I guess this feature will be tunable (off/on)?

#59Greg Stark
stark@mit.edu
In reply to: Kevin Grittner (#24)
Re: Page Checksums

On Mon, Dec 19, 2011 at 7:16 PM, Kevin Grittner
<Kevin.Grittner@wicourts.gov> wrote:

It seems to me that on a typical production system you would
probably have zero or one such page per OS crash

Incidentally I don't think this is right. There are really two kinds
of torn pages:

1) The kernel vm has many dirty 4k pages and decides to flush one 4k
page of a Postgres 8k buffer but not the other one. It doesn't sound
very logical for it to do this but it has the same kind of tradeoffs
to make that Postgres does and there could easily be cases where the
extra book-keeping required to avoid it isn't deemed worthwhile. The
two memory pages might not even land on the same part of the disk
anyways so flushing one and not the other might be reasonable.

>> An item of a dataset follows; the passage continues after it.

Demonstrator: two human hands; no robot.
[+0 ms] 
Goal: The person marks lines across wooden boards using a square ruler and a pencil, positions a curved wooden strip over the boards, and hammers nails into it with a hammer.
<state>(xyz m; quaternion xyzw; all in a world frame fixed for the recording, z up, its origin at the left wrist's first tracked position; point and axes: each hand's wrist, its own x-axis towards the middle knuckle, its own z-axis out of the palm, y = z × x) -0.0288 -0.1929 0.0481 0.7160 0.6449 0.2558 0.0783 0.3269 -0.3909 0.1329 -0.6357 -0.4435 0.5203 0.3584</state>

In this case there could be an unbounded number of such torn pages and
they can stay torn on disk for a long period of time so the torn pages
may not have been actively being written when the crash occurred. On
Linux these torn pages will always be on memory page boundaries -- ie
4k blocks on x86.

2) The i/o system was in the process of writing out blocks and the
system lost power or crashed as they were being written out. In this
case there will probably only be 0 or 1 torn pages -- perhaps as many
as the scsi queue depth if there's some weird i/o scheduling going on.
In this case the torn page could be on a hardware block boundary --
often 512 byte boundaries (or if the drives don't guarantee otherwise
it could corrupt a disk block).

--
greg

#60Jeff Davis
pgsql@j-davis.com
In reply to: Robert Haas (#14)
Re: Page Checksums

On Mon, 2011-12-19 at 07:50 -0500, Robert Haas wrote:

I
think it would be regrettable if everyone had to give up 4 bytes per
page because some people want checksums.

I can understand that some people might not want the CPU expense of
calculating CRCs; or the upgrade expense to convert to new pages; but do
you think 4 bytes out of 8192 is a real concern?

(Aside: it would be MAXALIGNed anyway, so probably more like 8 bytes.)

I was thinking we'd go in the other direction: expanding the header
would take so much effort, why not expand it a little more to give some
breathing room for the future?

Regards,
Jeff Davis

#61Jeff Davis
pgsql@j-davis.com
In reply to: Greg Stark (#9)
Re: Page Checksums

On Mon, 2011-12-19 at 01:55 +0000, Greg Stark wrote:

On Sun, Dec 18, 2011 at 7:51 PM, Jesper Krogh <jesper@krogh.cc> wrote:

I dont know if it would be seen as a "half baked feature".. or similar,
and I dont know if the hint bit problem is solvable at all, but I could
easily imagine checksumming just "skipping" the hit bit entirely.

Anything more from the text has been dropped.